Summary: While exercise and mindfulness help older adults stay physically fit and mentally well, they may not have such a strong beneficial impact on cognition as previously believed.

Source: WUSTL

A large study that focused on whether exercise and mindfulness training could boost cognitive function in older adults found no such improvement following either intervention.

Researchers at Washington University School of Medicine in St. Louis and the University of California, San Diego, studied the cognitive effects of exercise, mindfulness training or both for up to 18 months in older adults who reported age-related changes in memory but had not been diagnosed with any form of dementia.

The findings are published in JAMA.

“We know beyond any doubt that exercise is good for older adults, that it can lower risk for cardiac problems, strengthen bones, improve mood and have other beneficial effects—and there has been some thought that it also might improve cognitive function,” said the study’s first author, Eric J. Lenze, MD, the Wallace and Lucille Renard Professor and head of the Department of Psychiatry at Washington University.

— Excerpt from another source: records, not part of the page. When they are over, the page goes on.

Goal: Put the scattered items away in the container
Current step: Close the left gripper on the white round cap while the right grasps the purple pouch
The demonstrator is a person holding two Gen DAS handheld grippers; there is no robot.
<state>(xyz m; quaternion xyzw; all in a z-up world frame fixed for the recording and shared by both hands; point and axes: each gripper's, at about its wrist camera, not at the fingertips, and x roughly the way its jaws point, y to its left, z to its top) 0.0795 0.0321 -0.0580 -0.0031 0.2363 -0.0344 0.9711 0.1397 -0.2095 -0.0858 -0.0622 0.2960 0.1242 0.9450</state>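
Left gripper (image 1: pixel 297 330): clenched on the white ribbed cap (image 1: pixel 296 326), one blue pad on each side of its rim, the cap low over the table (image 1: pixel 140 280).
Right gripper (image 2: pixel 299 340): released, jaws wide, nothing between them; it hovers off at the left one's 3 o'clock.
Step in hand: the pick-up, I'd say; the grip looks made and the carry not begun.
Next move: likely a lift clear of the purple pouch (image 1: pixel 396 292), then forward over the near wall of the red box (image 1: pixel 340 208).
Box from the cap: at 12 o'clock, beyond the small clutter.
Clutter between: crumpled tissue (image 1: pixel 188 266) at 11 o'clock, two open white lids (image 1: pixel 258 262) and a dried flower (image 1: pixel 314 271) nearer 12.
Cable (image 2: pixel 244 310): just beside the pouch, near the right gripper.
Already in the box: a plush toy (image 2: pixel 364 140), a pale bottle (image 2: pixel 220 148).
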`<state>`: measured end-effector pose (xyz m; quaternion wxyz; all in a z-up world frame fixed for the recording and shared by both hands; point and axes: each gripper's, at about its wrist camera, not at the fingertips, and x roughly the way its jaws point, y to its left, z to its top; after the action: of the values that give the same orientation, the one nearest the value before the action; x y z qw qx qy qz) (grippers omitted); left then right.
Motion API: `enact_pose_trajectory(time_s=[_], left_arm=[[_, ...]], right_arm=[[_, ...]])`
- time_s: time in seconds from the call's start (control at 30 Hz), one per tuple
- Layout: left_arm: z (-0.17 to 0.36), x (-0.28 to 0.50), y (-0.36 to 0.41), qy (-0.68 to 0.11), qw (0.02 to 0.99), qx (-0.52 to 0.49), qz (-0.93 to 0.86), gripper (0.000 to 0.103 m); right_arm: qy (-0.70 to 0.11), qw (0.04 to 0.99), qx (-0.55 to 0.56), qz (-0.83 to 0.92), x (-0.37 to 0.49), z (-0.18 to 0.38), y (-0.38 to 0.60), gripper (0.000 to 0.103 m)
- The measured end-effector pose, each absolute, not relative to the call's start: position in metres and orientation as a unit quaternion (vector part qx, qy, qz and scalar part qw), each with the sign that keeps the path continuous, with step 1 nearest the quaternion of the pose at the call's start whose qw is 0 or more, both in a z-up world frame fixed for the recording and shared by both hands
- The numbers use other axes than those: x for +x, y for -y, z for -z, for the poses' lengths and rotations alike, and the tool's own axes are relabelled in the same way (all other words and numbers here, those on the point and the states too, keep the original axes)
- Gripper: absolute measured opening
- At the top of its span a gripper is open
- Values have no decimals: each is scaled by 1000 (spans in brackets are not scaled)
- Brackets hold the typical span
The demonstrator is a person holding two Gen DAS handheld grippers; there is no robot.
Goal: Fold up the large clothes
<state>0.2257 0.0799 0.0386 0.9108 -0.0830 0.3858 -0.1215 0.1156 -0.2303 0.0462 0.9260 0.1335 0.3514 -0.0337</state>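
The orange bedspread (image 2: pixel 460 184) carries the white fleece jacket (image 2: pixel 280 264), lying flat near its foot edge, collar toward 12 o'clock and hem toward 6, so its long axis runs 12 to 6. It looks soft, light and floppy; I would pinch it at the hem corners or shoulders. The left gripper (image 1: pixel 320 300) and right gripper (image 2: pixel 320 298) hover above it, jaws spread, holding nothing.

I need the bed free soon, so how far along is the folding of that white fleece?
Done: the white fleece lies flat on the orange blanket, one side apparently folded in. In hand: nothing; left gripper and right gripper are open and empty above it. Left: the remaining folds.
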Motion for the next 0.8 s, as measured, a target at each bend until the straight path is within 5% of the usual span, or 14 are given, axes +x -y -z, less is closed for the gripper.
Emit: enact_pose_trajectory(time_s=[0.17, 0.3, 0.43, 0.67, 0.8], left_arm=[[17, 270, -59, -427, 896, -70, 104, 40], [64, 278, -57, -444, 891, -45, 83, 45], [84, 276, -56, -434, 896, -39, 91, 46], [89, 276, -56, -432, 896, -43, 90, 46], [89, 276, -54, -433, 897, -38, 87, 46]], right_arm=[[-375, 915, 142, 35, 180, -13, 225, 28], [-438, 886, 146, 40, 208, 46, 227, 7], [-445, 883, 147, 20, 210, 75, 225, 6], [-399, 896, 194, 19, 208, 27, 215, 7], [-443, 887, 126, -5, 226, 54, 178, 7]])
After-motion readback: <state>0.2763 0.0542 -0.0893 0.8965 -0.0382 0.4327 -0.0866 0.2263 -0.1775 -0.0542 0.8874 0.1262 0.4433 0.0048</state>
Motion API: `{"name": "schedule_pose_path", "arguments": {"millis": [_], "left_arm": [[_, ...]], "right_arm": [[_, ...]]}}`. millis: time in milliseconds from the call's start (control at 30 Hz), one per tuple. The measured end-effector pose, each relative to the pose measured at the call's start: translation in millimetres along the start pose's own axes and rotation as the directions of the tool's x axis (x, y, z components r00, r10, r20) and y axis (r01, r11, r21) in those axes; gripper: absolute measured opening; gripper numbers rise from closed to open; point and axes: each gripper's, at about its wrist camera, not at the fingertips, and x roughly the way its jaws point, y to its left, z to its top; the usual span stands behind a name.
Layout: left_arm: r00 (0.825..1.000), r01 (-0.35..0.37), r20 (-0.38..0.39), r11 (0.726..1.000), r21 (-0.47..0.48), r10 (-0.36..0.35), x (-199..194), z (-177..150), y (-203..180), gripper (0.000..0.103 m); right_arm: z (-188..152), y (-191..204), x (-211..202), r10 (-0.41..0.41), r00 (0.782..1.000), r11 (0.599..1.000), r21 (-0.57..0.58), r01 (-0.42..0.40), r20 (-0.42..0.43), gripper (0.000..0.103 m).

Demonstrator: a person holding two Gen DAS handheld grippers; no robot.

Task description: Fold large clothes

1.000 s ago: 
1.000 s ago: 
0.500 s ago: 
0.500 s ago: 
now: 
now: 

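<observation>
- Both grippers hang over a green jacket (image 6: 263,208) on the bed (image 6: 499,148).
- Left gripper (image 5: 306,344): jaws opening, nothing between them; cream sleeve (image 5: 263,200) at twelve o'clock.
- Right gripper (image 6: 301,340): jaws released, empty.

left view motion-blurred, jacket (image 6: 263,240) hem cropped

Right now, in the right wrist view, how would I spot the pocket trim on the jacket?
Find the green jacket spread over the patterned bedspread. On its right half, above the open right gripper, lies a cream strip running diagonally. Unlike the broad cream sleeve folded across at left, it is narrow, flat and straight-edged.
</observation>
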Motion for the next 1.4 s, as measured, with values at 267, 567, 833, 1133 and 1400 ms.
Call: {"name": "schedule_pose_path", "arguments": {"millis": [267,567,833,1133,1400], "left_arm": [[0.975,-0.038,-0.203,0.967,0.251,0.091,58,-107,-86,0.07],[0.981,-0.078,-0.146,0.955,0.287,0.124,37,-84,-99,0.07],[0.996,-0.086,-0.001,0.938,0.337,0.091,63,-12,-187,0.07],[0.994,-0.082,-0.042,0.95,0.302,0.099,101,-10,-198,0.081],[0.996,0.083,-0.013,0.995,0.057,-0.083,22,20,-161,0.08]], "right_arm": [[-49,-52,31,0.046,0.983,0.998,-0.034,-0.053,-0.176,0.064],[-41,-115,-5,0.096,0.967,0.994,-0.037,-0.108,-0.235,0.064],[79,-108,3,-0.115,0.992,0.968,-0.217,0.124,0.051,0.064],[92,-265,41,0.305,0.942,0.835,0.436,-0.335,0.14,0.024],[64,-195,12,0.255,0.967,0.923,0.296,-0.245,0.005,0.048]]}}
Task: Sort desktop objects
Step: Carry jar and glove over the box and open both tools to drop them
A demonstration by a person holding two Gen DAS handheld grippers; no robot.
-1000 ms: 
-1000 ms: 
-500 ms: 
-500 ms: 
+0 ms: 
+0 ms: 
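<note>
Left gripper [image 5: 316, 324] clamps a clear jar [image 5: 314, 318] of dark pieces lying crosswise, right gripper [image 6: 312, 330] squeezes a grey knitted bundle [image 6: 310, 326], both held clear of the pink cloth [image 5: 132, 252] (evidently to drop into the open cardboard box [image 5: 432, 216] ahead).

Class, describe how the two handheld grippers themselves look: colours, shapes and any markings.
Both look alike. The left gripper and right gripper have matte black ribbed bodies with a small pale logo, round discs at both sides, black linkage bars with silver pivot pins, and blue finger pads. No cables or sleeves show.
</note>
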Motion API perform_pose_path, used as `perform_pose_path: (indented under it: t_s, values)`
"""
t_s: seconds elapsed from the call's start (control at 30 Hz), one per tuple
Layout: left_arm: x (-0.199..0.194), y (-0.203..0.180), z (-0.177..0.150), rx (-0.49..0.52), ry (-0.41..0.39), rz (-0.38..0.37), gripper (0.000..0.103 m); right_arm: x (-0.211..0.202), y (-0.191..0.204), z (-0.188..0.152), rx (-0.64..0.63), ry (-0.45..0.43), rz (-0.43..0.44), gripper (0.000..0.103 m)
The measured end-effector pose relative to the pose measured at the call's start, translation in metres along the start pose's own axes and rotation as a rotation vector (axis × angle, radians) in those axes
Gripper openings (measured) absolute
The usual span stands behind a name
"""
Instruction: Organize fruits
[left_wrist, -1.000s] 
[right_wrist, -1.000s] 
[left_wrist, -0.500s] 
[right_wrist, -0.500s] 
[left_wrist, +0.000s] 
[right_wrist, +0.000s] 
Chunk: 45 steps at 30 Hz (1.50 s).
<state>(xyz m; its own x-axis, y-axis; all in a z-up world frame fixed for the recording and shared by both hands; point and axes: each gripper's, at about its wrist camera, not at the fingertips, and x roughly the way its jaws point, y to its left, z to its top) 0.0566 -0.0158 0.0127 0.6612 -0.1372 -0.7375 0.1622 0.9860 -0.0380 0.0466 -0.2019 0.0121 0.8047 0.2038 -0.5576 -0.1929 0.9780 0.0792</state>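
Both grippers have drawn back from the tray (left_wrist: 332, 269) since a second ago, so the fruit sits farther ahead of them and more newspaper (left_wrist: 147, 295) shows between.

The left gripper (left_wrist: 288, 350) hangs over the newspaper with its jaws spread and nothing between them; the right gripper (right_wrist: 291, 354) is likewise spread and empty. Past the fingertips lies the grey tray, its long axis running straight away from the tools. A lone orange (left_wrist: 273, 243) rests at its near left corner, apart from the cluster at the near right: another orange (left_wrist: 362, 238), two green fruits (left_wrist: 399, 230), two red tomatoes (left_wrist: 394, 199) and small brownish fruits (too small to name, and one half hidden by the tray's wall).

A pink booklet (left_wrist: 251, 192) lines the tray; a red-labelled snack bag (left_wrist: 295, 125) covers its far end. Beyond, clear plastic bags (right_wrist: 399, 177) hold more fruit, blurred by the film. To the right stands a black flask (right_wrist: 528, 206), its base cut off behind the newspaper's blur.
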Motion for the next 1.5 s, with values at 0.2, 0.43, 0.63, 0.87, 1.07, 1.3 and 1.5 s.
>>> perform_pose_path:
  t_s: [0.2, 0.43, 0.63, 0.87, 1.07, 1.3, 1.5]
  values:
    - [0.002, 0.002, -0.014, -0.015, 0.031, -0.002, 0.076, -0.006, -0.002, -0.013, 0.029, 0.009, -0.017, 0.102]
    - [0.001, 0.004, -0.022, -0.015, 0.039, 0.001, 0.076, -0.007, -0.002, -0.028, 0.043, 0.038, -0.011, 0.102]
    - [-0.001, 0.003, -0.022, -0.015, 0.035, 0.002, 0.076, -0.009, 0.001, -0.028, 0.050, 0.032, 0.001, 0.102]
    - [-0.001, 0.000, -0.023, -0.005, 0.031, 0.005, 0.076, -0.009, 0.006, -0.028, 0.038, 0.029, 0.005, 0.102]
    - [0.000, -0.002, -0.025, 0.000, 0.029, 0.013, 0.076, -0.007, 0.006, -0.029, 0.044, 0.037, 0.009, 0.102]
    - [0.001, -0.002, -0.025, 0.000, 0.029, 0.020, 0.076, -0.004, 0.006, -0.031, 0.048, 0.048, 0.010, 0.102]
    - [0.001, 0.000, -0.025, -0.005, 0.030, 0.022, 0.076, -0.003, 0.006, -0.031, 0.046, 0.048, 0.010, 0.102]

“Likewise, mindfulness training is beneficial because it reduces stress, and stress can be bad for your brain. Therefore, we hypothesized that if older adults exercised regularly, practiced mindfulness or did both there might be cognitive benefits—but that’s not what we found.”

Lenze and his colleagues still want to see whether there may be some cognitive effects over a longer time period, so they plan to continue studying this group of older adults to learn whether exercise and mindfulness might help prevent future cognitive declines. In this study, however, the practices did not boost cognitive function.

“So many older adults are concerned about memory,” said senior author Julie Wetherell, Ph.D., a professor of psychiatry at UC San Diego.

“It’s important for studies like ours to develop and test behavioral interventions to try to provide them with neuroprotection and stress reduction as well as general health benefits.”

The researchers studied 585 adults ages 65 through 84. None had been diagnosed with dementia, but all had concerns about minor memory problems and other age-related cognitive declines.

“Minor memory problems often are considered a normal part of aging, but it’s also normal for people to become concerned when they notice these issues,” said Lenze, who also directs Washington University’s Healthy Mind Lab.

“Our lab’s principal aim is to help older people remain healthy by focusing on maintaining their mental and cognitive health as they age, and we were eager to see whether exercise and mindfulness might offer a cognitive boost in the same way that they boost other aspects of health.”

All study participants were considered cognitively normal for their ages. The researchers tested them when they enrolled in the study, measuring memory and other aspects of thinking. They also conducted brain-imaging scans.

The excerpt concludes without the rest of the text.